Статист (Дигурко) - страница 38

— Надо будет завтра у Гольдмана проконсультироваться. Веня знает в антиквариате толк.

На том и порешив, Эдик еще несколько раз взглянув на икону, поставил ее на стол в угол комнаты, и, взобравшись на высокую кровать с панцирной скрипучей сеткой, удивительно быстро уснул.

«Печатать книги — все равно, что печатать деньги. Если осла каждый день показывать на экране, то и он станет звездой. Линия красоты. Алан Холлинг Херст» — крутился рой фраз и мыслей в мозгу у ворочающегося во сне Ивановского.

Неожиданно в его подсознании возник образ длинноволосого седого старца с орлиным взором, посохом в руке, вороном на плече. Старец шел по болоту,… вился голубой дым, сплетаясь воедино с розовым туманом. Он шел к Эдику, который спал голый, поджав ноги на одной из кочек, укрывшись лавровой веткой положив под голову икону. Подойдя, толкнул посохом. Эд открыв глаза, увидел, что старец протягивает ему мешочек с золотыми монетами в обмен, требуя икону.

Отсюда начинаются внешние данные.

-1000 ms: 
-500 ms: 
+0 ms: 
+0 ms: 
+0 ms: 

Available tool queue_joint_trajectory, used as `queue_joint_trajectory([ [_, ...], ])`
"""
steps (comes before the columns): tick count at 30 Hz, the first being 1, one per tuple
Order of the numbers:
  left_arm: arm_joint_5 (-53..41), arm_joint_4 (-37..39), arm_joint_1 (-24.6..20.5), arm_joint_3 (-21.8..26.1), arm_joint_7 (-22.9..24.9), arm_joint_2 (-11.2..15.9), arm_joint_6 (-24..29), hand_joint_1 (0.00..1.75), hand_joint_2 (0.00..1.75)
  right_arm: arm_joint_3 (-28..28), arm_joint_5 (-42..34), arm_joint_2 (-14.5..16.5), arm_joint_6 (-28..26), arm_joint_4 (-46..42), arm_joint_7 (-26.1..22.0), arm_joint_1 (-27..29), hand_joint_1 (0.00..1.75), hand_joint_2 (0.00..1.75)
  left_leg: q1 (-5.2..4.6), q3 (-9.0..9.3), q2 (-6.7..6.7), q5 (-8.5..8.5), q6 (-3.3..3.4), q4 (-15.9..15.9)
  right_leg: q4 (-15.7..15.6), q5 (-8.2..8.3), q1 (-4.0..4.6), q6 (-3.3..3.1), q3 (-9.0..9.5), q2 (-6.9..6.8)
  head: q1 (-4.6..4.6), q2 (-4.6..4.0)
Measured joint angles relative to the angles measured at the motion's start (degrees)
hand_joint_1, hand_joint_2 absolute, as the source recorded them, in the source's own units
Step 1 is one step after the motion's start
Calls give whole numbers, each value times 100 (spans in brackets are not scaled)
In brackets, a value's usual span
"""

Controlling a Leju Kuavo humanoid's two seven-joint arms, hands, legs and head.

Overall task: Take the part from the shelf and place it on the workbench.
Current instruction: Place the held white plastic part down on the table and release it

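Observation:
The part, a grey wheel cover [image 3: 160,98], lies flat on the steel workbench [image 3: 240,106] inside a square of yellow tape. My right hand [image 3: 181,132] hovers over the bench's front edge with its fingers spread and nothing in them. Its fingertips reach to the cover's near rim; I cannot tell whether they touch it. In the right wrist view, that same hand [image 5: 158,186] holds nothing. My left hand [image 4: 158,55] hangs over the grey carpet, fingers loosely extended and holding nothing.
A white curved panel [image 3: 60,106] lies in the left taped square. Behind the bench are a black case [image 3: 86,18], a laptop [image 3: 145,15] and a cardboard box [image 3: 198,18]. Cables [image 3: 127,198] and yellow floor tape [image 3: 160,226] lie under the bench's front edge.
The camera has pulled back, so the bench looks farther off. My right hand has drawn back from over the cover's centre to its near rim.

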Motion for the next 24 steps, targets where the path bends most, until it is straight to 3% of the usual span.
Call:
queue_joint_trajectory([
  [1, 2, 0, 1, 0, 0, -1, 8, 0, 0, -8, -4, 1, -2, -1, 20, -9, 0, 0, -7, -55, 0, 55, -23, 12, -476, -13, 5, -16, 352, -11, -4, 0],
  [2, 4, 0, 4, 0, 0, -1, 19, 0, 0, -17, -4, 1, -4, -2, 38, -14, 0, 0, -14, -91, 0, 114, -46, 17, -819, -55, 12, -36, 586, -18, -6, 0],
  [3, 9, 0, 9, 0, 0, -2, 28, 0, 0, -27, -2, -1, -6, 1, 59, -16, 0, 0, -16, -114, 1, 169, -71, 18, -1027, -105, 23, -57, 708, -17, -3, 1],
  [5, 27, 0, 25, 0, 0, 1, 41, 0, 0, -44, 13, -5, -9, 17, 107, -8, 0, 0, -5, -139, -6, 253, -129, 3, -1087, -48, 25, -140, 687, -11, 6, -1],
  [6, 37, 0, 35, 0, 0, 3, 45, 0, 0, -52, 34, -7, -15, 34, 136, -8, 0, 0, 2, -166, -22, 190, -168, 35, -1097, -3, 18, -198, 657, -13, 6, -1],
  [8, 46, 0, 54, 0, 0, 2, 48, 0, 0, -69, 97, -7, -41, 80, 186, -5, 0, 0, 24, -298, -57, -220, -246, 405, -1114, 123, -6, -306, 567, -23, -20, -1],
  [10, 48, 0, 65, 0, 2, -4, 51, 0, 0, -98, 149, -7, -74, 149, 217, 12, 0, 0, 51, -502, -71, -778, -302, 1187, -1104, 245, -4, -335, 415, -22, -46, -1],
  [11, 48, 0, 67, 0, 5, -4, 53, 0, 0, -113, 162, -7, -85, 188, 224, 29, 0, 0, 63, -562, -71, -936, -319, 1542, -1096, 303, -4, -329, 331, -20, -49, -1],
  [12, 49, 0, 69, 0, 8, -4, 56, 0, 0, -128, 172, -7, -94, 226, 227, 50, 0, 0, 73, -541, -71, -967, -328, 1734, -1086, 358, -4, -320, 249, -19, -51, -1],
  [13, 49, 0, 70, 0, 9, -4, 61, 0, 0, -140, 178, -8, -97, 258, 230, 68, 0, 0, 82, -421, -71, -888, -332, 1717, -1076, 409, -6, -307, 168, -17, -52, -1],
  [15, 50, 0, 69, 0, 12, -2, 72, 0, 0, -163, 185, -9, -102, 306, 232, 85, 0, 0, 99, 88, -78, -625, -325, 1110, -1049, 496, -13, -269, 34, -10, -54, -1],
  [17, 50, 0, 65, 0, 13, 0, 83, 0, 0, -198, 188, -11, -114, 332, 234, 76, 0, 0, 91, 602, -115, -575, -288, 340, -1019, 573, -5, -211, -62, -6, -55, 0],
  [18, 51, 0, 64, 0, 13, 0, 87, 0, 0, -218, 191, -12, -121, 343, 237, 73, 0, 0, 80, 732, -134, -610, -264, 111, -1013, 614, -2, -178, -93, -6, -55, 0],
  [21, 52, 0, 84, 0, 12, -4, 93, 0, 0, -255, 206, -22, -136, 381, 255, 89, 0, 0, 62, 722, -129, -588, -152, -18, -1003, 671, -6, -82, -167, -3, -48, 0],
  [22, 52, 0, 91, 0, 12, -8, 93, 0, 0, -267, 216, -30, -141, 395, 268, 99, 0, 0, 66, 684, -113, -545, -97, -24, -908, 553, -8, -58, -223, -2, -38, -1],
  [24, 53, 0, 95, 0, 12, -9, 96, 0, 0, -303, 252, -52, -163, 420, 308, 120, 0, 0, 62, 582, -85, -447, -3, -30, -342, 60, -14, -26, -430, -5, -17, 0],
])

Ивановский выхватил мешочек и как был, в чем мать родила, пустился бегом вдаль болота. Прижимая к груди икону, зажав в зубах увесистый мешочек с побрякивающими монетами, скрылся в тумане, опережая летящего за ним ворона у которого из клюва текла бурая кровь.

— Ну и сон, мать твою, — в холодном поту проснулся Эдичка. Опуская ноги на крашенный красной краской пол, нащупал выключатель бра. Скрипнули половицы… Эдуард смотрел на икону. Нащупав указательным пальцем выемку в древесине, нажал на нее пальцем.

На пол посыпались туго связанные резинками пачки стодолларовых купюр.

— Ни хрена себе! Десять… двадцать… сорок… 150 штук баксов. Вот это удача!

А это что такое? Вау… бриллианты. Я в отпаде. Тома… Тома! — позвал жену, забыв, что та уехала к тетушке в Киев. — Как — же я днем не заметил? Хорошо, что к Гольдману не подался. Тот жук ушлый, сразу бы скумекал, что к чему. Так-так — так, — нервно щелкая пальцами, бормотал Ивановский. На ум пришли стихи:

«Все состояние — два коня.
И те уроды: то горб, то крылья.
Голландцы Летучие, эскадрилья
Космоса, где на краешке нынче
Мертвой Туманности спал да Винчи
С грустным, как детство мое, чертежом
Летательного аппарата.
Что ни деталь, крылата,
Что ни деталь, с горбом….».

— Дудки, посмотрим, чья взяла, — успокоившись твердым голосом, произнес Иваницкий, сев в глубокое кресло. Налил коньяку, залпом осушил стакан. — Посмотрим,… посмотрим.

Минуло пару лет…

Ивановский выгодно разместив часть капитала в акции промышленных компаний, в банки, открыл сеть аптек, попутно занялся ресторанным бизнесом. Сорвал куш от распространения биологических пищевых добавок, начал выпускать гламурный журнал. Разбогател, заматерел. На вопросы знакомых, откуда деньжата, отвечал уклончиво, одним, что получил наследство, другим, что выиграл в лотерею. Съехал со старой квартиры. Обзавелся шикарным особняком в престижном районе города. Дела шли, как по маслу. От прежнего неуклюжего, несуразного Эдички мало, что осталось. Как-то на встрече однокашников, куда Ивановский прикатил на шикарном авто, в сопровождении дюжины охранников, Вовка Штиль — закадычный друг, хлопая его по плечу, воскликнул: «Эдька сукин сын, привет!».